Exercise goal: What is needed is the full listing written out exactly, minus the pictures.

Supplied information:
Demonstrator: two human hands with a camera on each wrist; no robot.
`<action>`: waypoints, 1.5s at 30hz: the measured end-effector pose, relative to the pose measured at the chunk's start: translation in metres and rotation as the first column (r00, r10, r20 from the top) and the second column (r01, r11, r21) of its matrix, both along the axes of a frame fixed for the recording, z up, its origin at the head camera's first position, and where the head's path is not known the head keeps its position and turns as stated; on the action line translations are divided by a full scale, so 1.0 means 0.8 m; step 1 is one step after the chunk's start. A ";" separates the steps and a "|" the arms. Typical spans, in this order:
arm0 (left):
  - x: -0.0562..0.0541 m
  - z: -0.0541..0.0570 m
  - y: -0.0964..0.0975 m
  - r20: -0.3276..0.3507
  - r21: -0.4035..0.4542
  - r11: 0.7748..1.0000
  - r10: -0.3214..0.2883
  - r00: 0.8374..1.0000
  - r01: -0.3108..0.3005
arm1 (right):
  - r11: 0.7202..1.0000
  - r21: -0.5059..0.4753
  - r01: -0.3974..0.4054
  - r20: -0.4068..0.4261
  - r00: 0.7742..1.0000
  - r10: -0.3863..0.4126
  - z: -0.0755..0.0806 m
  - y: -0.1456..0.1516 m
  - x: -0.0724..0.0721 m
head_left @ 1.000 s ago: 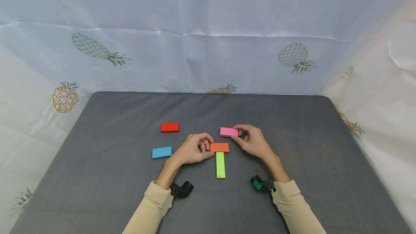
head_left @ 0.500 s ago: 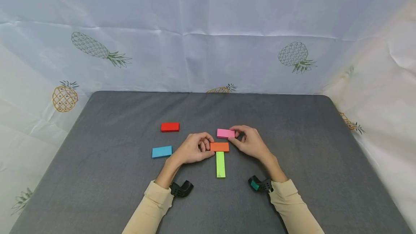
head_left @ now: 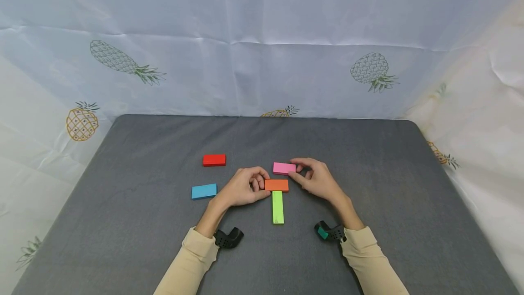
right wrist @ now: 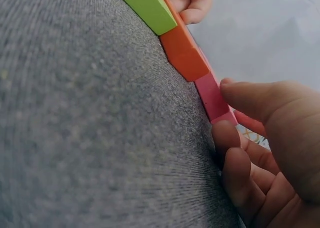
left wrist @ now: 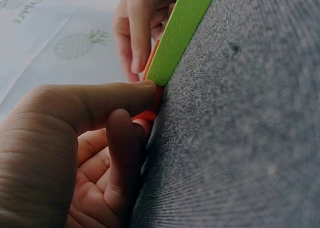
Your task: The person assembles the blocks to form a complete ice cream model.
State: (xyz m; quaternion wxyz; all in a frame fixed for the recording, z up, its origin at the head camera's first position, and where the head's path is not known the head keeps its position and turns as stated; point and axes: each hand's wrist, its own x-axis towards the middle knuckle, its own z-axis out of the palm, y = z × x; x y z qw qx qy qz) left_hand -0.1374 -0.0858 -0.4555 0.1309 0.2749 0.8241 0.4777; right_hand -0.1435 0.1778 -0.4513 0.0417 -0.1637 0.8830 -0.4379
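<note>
My left hand point(head_left: 241, 188) pinches the left end of an orange block point(head_left: 276, 185) between thumb and forefinger. A light green block point(head_left: 278, 207) runs from the orange block's near side toward me, making a T with it. In the left wrist view the thumb's tip lies close by the green block point(left wrist: 177, 43). My right hand point(head_left: 319, 179) pinches the right end of a pink block point(head_left: 284, 168), which lies lengthwise just beyond the orange one. In the head view a narrow strip of grey shows between pink and orange.
A red block point(head_left: 214, 160) lies at the far left of the group, and a blue block point(head_left: 204, 191) sits beside the left wrist. The grey cloth-covered table point(head_left: 143, 240) meets a pineapple-printed curtain point(head_left: 262, 76) at its back edge.
My right hand has brought the pink block a little left and slightly nearer me, beyond the orange block; it has barely moved in the last half second. The left hand has stayed put.
</note>
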 end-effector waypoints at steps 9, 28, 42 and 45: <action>0.000 0.000 0.000 0.013 -0.010 1.000 0.015 1.000 -0.015 | 1.000 -0.005 -0.005 0.016 1.000 0.005 0.001 0.000 0.000; 0.000 -0.001 0.000 -0.009 0.010 1.000 0.001 1.000 -0.001 | 0.998 -0.028 -0.061 0.030 0.998 0.062 0.003 -0.007 0.003; 0.000 0.000 -0.001 -0.037 0.018 1.000 -0.007 0.999 0.008 | 0.995 -0.044 -0.086 0.012 0.996 0.087 0.002 -0.010 0.005; 0.000 0.000 -0.002 -0.036 0.021 1.000 -0.009 0.999 0.010 | 0.995 -0.046 -0.086 0.011 0.996 0.086 0.001 -0.010 0.005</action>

The completed task:
Demonstrator: two human hands with a camera on each wrist; no robot.
`<action>`: waypoints, 1.5s at 30hz: the measured end-effector pose, relative to the pose measured at the chunk's start: translation in metres and rotation as the first column (r00, r10, r20 from the top) and the second column (r01, r11, r21) of its matrix, both along the axes of a frame fixed for the recording, z up, its origin at the head camera's first position, and where the head's path is not known the head keeps its position and turns as stated; on the action line translations are divided by a full scale, so 1.0 means 0.8 m; step 1 is one step after the chunk's start. A ";" separates the steps and a "|" the arms. Typical spans, in this order:
arm0 (left):
  - x: -0.0562..0.0541 m
  - z: -0.0541..0.0570 m
  - y: -0.0964..0.0975 m
  - r20: -0.3276..0.3507
  - r21: -0.4035..0.4542
  - r11: 0.7748..1.0000
  - r10: -0.3214..0.2883
  - r00: 0.8374..1.0000
  - r01: -0.3108..0.3005
arm1 (right):
  - r11: 0.7202..1.0000
  - r21: -0.5059..0.4753
  - r01: -0.3974..0.4054
  - r20: -0.4068..0.4261
  - r00: 0.7742..1.0000
  - r10: -0.3863..0.4126
  - z: -0.0755..0.0806 m
  - y: -0.1456..0.1516 m
  - x: -0.0724..0.0721 m
head_left @ 1.000 s ago: 
head_left @ 0.500 s ago: 
head_left @ now: 
right wrist @ now: 
left wrist @ now: 
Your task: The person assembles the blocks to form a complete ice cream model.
State: (xyz m; quaternion wxyz; all in a frame fixed for the recording, z up, its origin at the head camera's first position, and where the head's path is not known the head keeps its position and turns as stated; point and axes: each hand's wrist, its own x-axis towards the middle knuckle, its own z-axis out of the palm, y = z × x; x y z qw qx qy qz) left_hand -0.1374 -0.0858 -0.4555 0.1309 0.2749 0.8241 0.4777; right_hand -0.1435 0.1778 -0.4513 0.0417 -0.1637 0.8830 -0.4379
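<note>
My left hand point(head_left: 241, 188) pinches the left end of an orange block point(head_left: 276, 185) between thumb and forefinger. A light green block point(head_left: 278, 207) runs from the orange block's near side toward me, making a T with it. In the left wrist view the thumb's tip lies close by the green block point(left wrist: 177, 43). My right hand point(head_left: 319, 179) pinches the right end of a pink block point(head_left: 284, 168), which lies lengthwise just beyond the orange one. In the head view a narrow strip of grey shows between pink and orange.
A red block point(head_left: 214, 160) lies at the far left of the group, and a blue block point(head_left: 204, 191) sits beside the left wrist. The grey cloth-covered table point(head_left: 143, 240) meets a pineapple-printed curtain point(head_left: 262, 76) at its back edge.
My right hand has brought the pink block a little left and slightly nearer me, beyond the orange block; it has barely moved in the last half second. The left hand has stayed put.
</note>
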 end-effector waypoints at steps 9, 28, 42 and 45: <action>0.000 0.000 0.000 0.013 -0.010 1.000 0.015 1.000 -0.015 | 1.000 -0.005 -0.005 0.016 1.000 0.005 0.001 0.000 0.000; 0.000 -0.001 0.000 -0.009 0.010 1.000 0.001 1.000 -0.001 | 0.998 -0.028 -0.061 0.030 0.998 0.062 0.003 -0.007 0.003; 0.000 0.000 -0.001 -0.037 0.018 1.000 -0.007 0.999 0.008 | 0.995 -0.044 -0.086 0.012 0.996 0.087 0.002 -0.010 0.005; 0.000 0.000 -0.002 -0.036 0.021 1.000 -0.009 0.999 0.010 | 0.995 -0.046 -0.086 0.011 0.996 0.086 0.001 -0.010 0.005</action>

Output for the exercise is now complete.